* [PROBLEM DESCRIPTION]:
Using the data below, print exactly the line with "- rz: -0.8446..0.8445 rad", the line with "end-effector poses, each", and every line between them, but none of the pictures.

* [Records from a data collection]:
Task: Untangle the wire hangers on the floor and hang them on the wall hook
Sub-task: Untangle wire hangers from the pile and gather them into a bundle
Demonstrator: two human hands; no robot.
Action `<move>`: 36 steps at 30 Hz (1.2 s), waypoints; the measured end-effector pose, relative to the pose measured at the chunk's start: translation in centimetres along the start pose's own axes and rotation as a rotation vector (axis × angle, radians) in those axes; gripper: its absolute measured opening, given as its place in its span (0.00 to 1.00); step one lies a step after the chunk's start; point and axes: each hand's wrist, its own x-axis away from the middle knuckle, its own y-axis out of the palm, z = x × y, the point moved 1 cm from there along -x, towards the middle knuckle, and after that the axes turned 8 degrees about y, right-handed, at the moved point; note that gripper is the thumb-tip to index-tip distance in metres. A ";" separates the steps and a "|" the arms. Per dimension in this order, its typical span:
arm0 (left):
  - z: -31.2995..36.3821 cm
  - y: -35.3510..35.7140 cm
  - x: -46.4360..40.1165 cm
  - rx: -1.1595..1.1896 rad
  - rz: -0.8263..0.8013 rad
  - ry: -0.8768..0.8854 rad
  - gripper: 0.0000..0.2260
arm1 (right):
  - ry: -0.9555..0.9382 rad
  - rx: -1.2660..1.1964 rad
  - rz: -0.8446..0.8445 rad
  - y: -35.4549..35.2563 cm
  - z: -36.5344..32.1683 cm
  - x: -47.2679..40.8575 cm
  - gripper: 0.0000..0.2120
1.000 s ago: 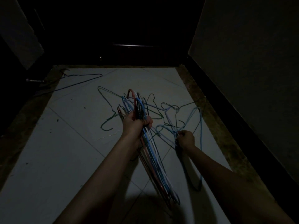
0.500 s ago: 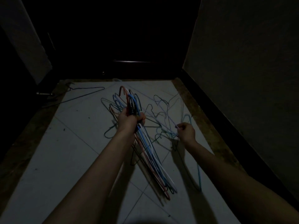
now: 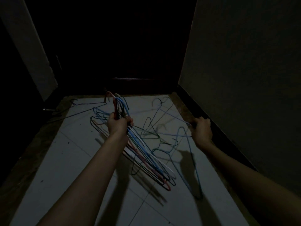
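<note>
My left hand (image 3: 118, 123) grips a bundle of several wire hangers (image 3: 146, 154) by their necks; red, blue and white hooks stick up above my fist and the bodies hang down toward the floor. My right hand (image 3: 202, 129) holds a blue hanger (image 3: 193, 160) pulled off to the right, its wire still crossing a loose tangle of green and blue hangers (image 3: 156, 132) between my hands. No wall hook shows in the dim view.
One dark hanger (image 3: 84, 106) lies apart at the far left of the pale tiled floor (image 3: 57, 168). A dark door stands ahead, a wall (image 3: 244, 79) with a dark skirting runs along the right, and a metal rod (image 3: 50, 110) lies at the left edge.
My right hand has drawn the blue hanger up and out to the right, away from the tangle. My left hand has lifted its bundle slightly and the view has tilted up.
</note>
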 end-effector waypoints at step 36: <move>-2.6 -0.3 -0.1 -0.079 -0.071 0.022 0.13 | -0.218 -0.331 -0.451 -0.3 2.5 0.7 0.10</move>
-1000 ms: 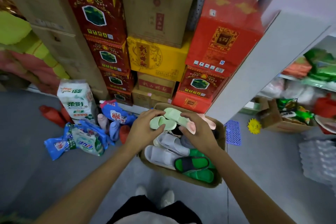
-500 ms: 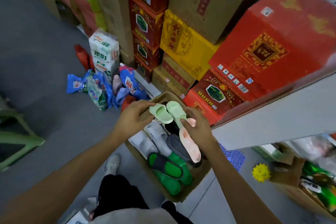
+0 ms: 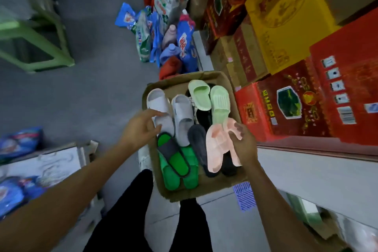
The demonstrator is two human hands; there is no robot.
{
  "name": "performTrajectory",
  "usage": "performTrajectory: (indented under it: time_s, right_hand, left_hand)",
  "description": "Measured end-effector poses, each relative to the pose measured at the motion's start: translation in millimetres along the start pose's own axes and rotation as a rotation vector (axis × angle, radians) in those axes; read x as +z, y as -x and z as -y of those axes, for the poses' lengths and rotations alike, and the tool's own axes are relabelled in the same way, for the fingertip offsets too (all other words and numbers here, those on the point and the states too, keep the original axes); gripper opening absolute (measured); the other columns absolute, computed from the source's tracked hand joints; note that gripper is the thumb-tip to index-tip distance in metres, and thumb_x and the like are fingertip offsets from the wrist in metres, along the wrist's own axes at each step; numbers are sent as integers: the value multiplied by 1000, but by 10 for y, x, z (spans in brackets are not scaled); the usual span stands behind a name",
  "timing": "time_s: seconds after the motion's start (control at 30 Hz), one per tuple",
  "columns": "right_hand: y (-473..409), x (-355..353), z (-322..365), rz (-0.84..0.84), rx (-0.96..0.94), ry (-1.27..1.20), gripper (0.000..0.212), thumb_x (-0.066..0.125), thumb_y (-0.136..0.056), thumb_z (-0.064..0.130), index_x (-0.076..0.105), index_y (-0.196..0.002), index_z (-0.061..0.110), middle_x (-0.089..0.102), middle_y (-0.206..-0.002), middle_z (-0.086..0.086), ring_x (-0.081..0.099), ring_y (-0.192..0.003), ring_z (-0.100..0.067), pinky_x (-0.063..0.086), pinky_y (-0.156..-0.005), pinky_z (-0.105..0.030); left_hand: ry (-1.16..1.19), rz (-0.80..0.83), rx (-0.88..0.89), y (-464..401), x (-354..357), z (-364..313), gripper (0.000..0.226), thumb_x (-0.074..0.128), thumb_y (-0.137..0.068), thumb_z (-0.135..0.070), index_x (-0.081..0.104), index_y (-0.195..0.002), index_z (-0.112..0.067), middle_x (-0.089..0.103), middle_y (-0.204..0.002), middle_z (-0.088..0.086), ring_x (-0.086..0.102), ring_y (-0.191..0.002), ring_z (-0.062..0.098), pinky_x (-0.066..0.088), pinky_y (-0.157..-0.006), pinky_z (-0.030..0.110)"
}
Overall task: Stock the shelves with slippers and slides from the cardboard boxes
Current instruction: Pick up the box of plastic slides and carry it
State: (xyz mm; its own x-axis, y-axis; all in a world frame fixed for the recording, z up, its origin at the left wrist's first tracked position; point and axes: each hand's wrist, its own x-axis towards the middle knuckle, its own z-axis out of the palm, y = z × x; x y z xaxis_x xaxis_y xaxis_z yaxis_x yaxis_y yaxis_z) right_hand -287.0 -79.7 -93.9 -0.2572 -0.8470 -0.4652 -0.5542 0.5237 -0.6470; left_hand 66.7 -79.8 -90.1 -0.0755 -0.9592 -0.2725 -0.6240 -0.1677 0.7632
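Observation:
An open cardboard box (image 3: 222, 80) on the floor holds several slides. Two pale green slides (image 3: 218, 102) lie at its far end, two white slides (image 3: 182, 116) to their left, a bright green pair (image 3: 180, 172) with dark straps at the near end, and dark grey ones (image 3: 199, 143) in the middle. My right hand (image 3: 243, 145) grips a pair of pink slides (image 3: 216, 145) over the box's right side. My left hand (image 3: 141, 129) hovers over the box's left edge beside the white slides, fingers loosely spread, holding nothing.
Red and yellow cartons (image 3: 286, 32) are stacked to the right of the box. A white shelf board (image 3: 317, 174) runs along the right. Detergent bags and bottles (image 3: 161, 32) lie on the grey floor beyond the box. A green stool (image 3: 34, 32) stands at left. My legs (image 3: 147, 217) are below.
My left hand has let go of the pale green slides, which now lie in the box, and has moved left. My right hand keeps the pink slides. The view has tilted down.

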Motion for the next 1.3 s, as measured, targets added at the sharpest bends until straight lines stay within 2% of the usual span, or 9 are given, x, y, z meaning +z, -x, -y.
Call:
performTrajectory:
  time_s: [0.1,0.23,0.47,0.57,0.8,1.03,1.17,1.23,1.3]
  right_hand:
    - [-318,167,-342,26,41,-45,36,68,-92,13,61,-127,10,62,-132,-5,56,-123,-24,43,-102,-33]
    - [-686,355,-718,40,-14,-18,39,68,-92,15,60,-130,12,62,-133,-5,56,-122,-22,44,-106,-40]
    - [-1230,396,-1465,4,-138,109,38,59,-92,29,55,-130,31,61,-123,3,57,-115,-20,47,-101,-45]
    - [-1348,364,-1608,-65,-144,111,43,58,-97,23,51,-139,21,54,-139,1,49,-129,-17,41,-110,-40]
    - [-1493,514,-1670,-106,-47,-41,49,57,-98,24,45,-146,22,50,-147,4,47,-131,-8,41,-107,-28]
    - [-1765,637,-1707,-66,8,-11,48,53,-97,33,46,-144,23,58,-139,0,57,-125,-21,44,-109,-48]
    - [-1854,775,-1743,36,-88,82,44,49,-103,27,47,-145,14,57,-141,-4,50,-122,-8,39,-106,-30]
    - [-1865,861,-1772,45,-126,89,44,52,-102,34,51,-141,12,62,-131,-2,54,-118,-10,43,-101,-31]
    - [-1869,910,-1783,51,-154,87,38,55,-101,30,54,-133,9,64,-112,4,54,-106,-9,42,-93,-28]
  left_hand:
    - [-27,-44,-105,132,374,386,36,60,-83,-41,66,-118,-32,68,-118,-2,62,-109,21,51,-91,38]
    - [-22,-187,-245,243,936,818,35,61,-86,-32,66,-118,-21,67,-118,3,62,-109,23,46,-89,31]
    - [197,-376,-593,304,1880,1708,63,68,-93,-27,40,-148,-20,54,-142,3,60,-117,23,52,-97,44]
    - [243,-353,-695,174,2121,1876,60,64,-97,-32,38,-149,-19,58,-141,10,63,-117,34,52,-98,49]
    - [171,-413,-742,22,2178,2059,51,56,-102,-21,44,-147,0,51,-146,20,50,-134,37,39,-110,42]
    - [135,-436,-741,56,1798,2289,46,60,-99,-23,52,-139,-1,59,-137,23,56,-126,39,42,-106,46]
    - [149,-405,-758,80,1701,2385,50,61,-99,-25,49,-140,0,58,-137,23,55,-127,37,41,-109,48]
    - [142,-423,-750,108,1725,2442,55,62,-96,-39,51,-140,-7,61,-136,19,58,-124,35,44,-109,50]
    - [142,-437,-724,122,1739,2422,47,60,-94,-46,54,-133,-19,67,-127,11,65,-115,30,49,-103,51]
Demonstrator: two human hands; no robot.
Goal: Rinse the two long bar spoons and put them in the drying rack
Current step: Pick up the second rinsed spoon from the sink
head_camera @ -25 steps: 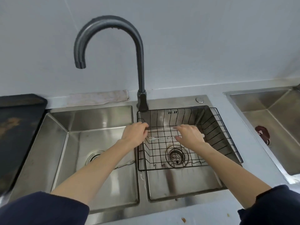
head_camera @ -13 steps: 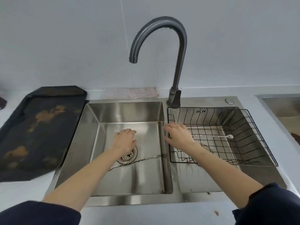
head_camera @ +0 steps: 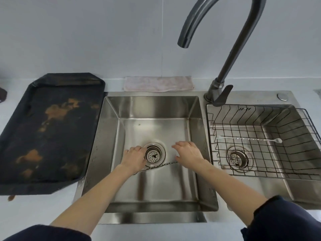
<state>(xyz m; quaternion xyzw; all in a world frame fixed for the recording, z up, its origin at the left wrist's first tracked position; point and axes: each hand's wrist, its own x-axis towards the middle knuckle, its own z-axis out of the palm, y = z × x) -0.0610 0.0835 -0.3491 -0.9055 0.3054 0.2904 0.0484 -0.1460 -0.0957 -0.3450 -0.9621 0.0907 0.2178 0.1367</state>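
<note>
One long bar spoon [head_camera: 248, 139] lies flat across the black wire drying rack [head_camera: 295, 174] in the right basin. The second bar spoon [head_camera: 163, 165] rests on the floor of the left basin [head_camera: 156, 108], its twisted stem showing just below the drain; both ends are hidden under my hands. My left hand [head_camera: 134, 158] hovers left of the drain with its fingers apart. My right hand [head_camera: 188, 153] hovers right of the drain, fingers spread, over the spoon's right end. Neither hand holds anything.
A dark gooseneck tap [head_camera: 231, 54] arches over the left basin, with no water running. A stained black tray [head_camera: 48, 133] lies on the counter to the left. A pinkish cloth [head_camera: 159, 83] sits behind the sink.
Both hands left the drying rack and moved left into the left basin, down towards the second spoon. The view swung left with them. The first spoon stays in the rack.
</note>
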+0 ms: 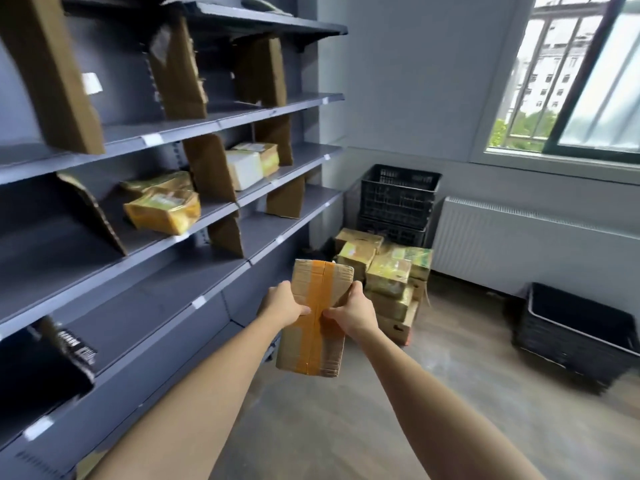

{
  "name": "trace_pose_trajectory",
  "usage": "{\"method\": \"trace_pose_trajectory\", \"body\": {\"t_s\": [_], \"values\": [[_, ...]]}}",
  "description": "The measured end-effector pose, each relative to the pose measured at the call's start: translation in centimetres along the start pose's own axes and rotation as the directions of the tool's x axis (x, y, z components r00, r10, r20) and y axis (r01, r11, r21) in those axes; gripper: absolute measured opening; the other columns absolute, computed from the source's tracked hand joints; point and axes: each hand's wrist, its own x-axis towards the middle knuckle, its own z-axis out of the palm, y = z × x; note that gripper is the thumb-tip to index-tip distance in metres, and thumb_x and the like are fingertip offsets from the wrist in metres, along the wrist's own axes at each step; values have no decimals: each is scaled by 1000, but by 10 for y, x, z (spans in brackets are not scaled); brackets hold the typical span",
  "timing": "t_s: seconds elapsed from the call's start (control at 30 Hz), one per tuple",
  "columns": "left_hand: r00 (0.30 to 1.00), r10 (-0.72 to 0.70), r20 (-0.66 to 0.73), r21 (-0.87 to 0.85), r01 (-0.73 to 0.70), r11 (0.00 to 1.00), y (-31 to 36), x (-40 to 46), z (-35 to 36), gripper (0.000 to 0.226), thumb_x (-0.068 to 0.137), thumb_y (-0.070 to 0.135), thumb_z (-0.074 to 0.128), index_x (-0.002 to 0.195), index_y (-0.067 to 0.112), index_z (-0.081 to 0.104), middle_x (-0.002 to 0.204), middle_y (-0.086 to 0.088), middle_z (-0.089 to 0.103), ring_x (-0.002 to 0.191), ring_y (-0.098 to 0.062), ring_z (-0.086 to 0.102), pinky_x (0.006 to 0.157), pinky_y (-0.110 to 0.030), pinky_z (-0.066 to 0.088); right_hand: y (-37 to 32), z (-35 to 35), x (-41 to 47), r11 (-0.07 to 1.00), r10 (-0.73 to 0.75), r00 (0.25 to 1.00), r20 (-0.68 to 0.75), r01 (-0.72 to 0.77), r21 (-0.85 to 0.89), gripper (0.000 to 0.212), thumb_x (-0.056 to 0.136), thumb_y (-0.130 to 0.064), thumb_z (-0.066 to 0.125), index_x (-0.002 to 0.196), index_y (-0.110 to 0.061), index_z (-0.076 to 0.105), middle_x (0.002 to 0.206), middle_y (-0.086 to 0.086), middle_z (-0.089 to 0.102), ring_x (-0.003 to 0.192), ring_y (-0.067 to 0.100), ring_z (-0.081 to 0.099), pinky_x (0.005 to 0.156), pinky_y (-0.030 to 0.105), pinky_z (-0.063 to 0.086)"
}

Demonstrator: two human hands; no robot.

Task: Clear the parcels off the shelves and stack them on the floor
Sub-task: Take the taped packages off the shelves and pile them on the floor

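Note:
I hold a flat brown cardboard parcel (313, 344) with an orange tape strip in front of me, above the floor. My left hand (282, 304) grips its left edge and my right hand (353, 311) grips its right edge, thumbs on top. Grey metal shelves (145, 299) run along the left. A yellow-wrapped parcel (162, 211) lies on a middle shelf, and a white parcel (244, 168) with a yellowish one (265, 155) sits further along. A stack of yellow-taped parcels (384, 271) stands on the floor in the corner.
Brown cardboard dividers (207, 166) stand on the shelves. Black plastic crates (398, 199) are stacked in the corner behind the floor pile. More black crates (575, 334) sit at the right under a white radiator (519, 237) and a window. The floor is wood-patterned.

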Motion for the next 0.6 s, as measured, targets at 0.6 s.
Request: {"method": "trace_pose_trajectory", "body": {"t_s": [0.6], "values": [[968,141,206,-63,-131,989,131,255,92,75,74,43,83,137,20,49,133,-8,59,120,-31,57,95,-48,53,48,-77,241,986,167,974,-150,-169,-4,61,74,-22,83,118,-19,40,107,0,58,93,18,55,82,30,52]]}}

* [TASK OUTPUT]:
  - rz: -0.8446..0.8445 rad
  - y: -35.4549..35.2563 cm
  - z: -36.5344..32.1683 cm
  - x: -47.2679..40.8575 cm
  - gripper: 0.0000..0.2120
1.000 s ago: 
0.500 s ago: 
now: 
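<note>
My left hand (image 3: 118, 123) grips a bundle of several wire hangers (image 3: 146, 154) by their necks; red, blue and white hooks stick up above my fist and the bodies hang down toward the floor. My right hand (image 3: 202, 129) holds a blue hanger (image 3: 193, 160) pulled off to the right, its wire still crossing a loose tangle of green and blue hangers (image 3: 156, 132) between my hands. No wall hook shows in the dim view.
One dark hanger (image 3: 84, 106) lies apart at the far left of the pale tiled floor (image 3: 57, 168). A dark door stands ahead, a wall (image 3: 244, 79) with a dark skirting runs along the right, and a metal rod (image 3: 50, 110) lies at the left edge.
My right hand has drawn the blue hanger up and out to the right, away from the tangle. My left hand has lifted its bundle slightly and the view has tilted up.
</note>
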 end-effector waypoints at step 36: <move>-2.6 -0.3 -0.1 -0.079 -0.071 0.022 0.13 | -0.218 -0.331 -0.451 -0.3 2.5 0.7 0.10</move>
-1000 ms: 
-500 ms: 
+0 ms: 
The demonstrator is two human hands; there is no robot.
{
  "name": "performTrajectory",
  "usage": "performTrajectory: (indented under it: time_s, right_hand, left_hand)",
  "description": "Measured end-effector poses, each relative to the pose measured at the motion's start: translation in millimetres along the start pose's own axes and rotation as a rotation vector (axis × angle, radians) in those axes; read x as +z, y as -x and z as -y of those axes, for the poses' lengths and rotations alike, and the tool's own axes are relabelled in the same way, for the fingertip offsets too (all other words and numbers here, those on the point and the states too, keep the original axes); gripper opening absolute (measured); the other columns absolute, computed from the source's tracked hand joints; note that gripper is the thumb-tip to index-tip distance in metres, and thumb_x and the like are fingertip offsets from the wrist in metres, along the wrist's own axes at each step; numbers are sent as integers: the value multiplied by 1000, but by 10 for y, x, z (spans in brackets are not scaled); the usual span stands behind a name",

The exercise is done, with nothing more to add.